My mother the Crow actually fractured and dislocated her wing last week. Even though on the night before she told my sister she had no plans to take the garbage down the icy driveway. Even though same said sister was at the house and offered to take down the giant plastic barrel on wheels and the recycling tub that must be carried, never dragged, as its contents will spill everywhere. Even though, some sense of rebellion in my mother caused her to drag the garbage down her icy driveway in the early morning, with no cell phone in her pocket, no emergency medallion around her neck. My father slept that morning, with no idea that an hour later he would get up, look out his bedroom window and find his wife curled up and motionless in the driveway. Growing old is not easy. That’s what everybody says. I say growing old is heartbreaking. Heartbreaking to see the person you love more than anything lying as still as death. Swallowing bile because you just want to fall down and die yourself. Heartbreaking because such a sight caused a 91-year-old man to have to scurry outside in bare feet on a cold winter morning, when he can’t even walk without wobbling. His adrenalin drove him down the stairs inside, outside and out to the spot where his love lay, writhing in pain and thinking her life was over. Upon seeing him she yelled in anger because a cut to those bare feet, on ice or a rock, would result in hemorrhaging, as the Coumadin in his system has thinned his blood, making bleeding a risk at all times. The makings of a grand love story.

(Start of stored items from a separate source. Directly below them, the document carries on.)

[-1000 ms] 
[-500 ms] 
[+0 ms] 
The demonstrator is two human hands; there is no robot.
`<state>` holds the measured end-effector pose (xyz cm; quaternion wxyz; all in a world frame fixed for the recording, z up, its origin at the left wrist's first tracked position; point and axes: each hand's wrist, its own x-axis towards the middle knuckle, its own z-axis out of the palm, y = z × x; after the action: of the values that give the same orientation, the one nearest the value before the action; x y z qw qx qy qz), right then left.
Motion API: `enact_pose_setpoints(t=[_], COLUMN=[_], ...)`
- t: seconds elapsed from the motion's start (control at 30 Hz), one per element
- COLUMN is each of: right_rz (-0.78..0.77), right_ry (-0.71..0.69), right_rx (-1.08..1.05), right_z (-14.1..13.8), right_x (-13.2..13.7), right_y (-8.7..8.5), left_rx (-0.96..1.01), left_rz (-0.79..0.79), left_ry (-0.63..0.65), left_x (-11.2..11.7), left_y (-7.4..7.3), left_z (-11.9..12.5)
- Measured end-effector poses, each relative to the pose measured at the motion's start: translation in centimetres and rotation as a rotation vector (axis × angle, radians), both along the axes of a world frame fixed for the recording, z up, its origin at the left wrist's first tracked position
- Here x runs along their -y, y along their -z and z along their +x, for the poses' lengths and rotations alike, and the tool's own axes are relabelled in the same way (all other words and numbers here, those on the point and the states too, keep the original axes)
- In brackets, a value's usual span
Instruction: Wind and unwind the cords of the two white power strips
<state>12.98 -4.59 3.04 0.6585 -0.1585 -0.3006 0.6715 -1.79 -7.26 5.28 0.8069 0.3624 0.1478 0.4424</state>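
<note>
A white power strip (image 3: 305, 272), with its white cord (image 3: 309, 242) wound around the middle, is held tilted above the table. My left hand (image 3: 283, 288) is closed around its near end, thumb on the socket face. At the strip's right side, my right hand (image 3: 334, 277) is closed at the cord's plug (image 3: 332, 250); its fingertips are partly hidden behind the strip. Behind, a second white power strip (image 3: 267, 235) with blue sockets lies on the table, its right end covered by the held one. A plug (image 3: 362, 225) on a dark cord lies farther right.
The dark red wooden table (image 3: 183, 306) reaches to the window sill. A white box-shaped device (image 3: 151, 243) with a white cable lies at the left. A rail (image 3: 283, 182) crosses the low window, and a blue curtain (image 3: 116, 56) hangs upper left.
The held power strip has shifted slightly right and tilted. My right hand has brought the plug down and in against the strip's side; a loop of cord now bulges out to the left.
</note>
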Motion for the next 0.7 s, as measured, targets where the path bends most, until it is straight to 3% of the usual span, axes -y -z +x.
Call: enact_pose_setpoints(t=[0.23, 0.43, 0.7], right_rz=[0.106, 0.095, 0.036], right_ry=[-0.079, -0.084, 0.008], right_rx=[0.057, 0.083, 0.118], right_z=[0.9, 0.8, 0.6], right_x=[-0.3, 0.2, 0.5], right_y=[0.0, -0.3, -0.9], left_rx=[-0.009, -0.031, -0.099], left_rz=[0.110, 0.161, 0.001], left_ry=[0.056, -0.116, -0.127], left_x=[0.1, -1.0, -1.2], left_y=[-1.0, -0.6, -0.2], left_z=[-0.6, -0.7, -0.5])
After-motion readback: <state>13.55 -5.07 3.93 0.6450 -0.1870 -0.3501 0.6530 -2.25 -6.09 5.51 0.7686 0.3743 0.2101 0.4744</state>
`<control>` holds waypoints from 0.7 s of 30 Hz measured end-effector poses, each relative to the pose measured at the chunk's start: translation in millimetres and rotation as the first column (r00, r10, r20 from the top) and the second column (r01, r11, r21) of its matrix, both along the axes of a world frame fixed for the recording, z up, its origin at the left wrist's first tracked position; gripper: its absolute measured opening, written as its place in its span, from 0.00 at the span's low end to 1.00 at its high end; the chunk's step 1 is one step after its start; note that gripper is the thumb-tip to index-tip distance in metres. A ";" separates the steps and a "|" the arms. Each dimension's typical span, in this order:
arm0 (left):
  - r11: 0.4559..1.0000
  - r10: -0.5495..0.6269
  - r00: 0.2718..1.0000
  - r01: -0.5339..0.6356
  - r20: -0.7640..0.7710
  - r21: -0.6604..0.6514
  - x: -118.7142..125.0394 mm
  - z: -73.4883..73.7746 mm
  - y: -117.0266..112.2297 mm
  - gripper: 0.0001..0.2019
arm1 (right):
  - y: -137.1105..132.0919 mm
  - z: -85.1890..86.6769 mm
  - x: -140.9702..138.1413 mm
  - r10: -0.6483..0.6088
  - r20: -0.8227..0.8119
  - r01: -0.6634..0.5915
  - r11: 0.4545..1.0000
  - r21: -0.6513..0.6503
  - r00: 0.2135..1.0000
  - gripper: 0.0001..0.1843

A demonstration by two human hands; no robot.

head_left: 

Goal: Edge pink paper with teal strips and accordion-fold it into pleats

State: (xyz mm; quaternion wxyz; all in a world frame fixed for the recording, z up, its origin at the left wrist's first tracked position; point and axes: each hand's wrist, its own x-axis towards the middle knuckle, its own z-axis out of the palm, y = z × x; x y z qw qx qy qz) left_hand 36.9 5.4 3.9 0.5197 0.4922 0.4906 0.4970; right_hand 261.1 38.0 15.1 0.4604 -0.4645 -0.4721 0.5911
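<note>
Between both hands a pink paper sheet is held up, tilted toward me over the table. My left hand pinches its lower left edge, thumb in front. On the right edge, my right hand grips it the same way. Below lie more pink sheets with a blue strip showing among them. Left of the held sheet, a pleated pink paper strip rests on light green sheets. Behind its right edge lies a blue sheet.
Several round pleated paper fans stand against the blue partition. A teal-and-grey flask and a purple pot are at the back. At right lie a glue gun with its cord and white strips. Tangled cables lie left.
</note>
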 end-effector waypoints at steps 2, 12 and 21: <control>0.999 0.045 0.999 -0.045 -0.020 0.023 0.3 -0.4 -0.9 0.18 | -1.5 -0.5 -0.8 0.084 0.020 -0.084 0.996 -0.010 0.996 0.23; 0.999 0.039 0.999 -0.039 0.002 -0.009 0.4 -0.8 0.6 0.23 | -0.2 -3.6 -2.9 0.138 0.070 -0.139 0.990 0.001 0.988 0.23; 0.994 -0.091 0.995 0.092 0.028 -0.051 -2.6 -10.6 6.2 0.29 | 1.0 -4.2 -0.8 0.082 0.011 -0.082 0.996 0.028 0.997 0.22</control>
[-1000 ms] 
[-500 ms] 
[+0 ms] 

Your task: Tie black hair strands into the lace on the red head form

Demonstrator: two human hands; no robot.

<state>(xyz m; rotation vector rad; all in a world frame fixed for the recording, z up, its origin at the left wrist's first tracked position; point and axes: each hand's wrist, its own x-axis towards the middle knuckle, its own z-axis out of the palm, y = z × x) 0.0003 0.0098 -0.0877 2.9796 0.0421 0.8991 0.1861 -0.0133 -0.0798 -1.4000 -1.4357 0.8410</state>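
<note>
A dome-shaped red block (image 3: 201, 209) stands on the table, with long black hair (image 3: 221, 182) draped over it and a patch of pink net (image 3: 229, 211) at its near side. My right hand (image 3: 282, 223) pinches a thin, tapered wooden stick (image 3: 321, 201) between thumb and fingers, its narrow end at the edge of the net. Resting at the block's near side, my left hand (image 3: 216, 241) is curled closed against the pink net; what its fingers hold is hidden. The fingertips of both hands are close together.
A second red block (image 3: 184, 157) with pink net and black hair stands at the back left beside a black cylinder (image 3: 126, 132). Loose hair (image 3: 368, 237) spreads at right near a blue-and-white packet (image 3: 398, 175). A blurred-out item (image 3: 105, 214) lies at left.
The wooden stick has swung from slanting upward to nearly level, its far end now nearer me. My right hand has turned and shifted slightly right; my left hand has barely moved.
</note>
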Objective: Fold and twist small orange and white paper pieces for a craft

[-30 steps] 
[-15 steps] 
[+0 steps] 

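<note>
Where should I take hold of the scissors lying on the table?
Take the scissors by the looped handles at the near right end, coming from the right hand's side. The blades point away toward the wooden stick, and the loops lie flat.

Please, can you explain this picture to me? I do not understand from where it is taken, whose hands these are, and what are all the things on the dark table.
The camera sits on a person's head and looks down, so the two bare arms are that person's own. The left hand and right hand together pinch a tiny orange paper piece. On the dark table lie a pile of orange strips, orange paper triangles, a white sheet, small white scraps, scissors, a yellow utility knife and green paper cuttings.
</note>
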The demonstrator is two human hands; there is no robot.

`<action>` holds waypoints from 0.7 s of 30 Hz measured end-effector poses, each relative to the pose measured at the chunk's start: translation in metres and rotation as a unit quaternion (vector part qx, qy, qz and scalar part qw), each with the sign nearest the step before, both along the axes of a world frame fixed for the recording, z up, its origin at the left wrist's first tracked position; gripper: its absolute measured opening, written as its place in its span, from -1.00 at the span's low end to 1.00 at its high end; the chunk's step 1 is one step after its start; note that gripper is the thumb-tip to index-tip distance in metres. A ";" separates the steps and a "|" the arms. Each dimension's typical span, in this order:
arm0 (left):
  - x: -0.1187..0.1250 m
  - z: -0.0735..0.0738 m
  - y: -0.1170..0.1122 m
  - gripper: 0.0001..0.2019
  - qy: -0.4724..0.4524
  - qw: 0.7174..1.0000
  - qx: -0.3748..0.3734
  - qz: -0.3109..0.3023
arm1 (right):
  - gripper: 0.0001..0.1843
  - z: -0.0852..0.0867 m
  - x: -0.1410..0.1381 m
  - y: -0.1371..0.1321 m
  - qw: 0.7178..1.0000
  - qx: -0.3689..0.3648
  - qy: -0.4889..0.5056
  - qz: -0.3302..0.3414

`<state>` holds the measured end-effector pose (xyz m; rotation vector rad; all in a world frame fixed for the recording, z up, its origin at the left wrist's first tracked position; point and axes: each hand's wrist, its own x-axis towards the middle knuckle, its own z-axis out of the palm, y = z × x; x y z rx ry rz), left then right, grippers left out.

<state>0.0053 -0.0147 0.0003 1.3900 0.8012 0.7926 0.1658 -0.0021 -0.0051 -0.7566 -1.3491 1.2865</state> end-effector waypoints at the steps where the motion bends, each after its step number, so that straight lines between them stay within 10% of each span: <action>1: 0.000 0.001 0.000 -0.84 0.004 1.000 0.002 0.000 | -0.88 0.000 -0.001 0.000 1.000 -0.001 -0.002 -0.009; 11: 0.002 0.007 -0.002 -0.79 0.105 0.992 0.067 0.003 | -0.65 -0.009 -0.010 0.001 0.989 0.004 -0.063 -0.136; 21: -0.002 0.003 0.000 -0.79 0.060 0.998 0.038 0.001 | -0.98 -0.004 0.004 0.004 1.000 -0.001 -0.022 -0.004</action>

While his feet were miraculously unharmed, my father’s emotions were totally rattled. He ended up back in the hospital after experiencing heaviness in his chest, with bronchitis that had gotten badly infected. His lack of interest in eating and drinking did not help. Forcing someone to eat and drink is a battle. If one knows that one must eat to stay healthy and alive, why not just do it? Seems simple enough.
My friend John said it best the other night, ‘It’s all emotion, no logic. And it only gets worse.” I took comfort in what sounds like a rather negative vision of the present and the future. My present and my future, as well as those of my family members, most notably the Crow and the Old Man. At least I am not alone in my angst over my parents aging and the decisions that accompany it.
I readily admit that I’ve been spoiled. So have my siblings. We have been blessed to have our parents for so long, and for them to be independent for so long. But last week we learned that those days are over, and while we have cared for them here and there in the past, it’s now time to give back without stripping them of their dignity. And it’s time for them to give up their pride. That’s when the logic leaves and the emotions dominate. Intense emotions that shadow every movement, every action, every attempt at escape.
The man next to my father in his hospital room was taking oxygen and steroid treatments for his emphysema. He said he visits twice a year for what he laughingly referred to as a lube job. He didn’t have any visitors. He called across the curtain to my father that he’s lucky to have so many people to take care of him. “You have a nice close Italian family. There’s nothing like it, “ he said. He recalled to us his four sisters who took care of him. I wondered where they were now, if he had anyone else to care for him. When I asked to borrow a chair so my mother and I could both sit with my father the man said to go ahead. “No one is coming here.”
Growing old can break your heart. Having people you love around to help you is a gift you receive to help make it bearable.
- Valentine the Lover (jmuwomensstudentcaucus.wordpress.com)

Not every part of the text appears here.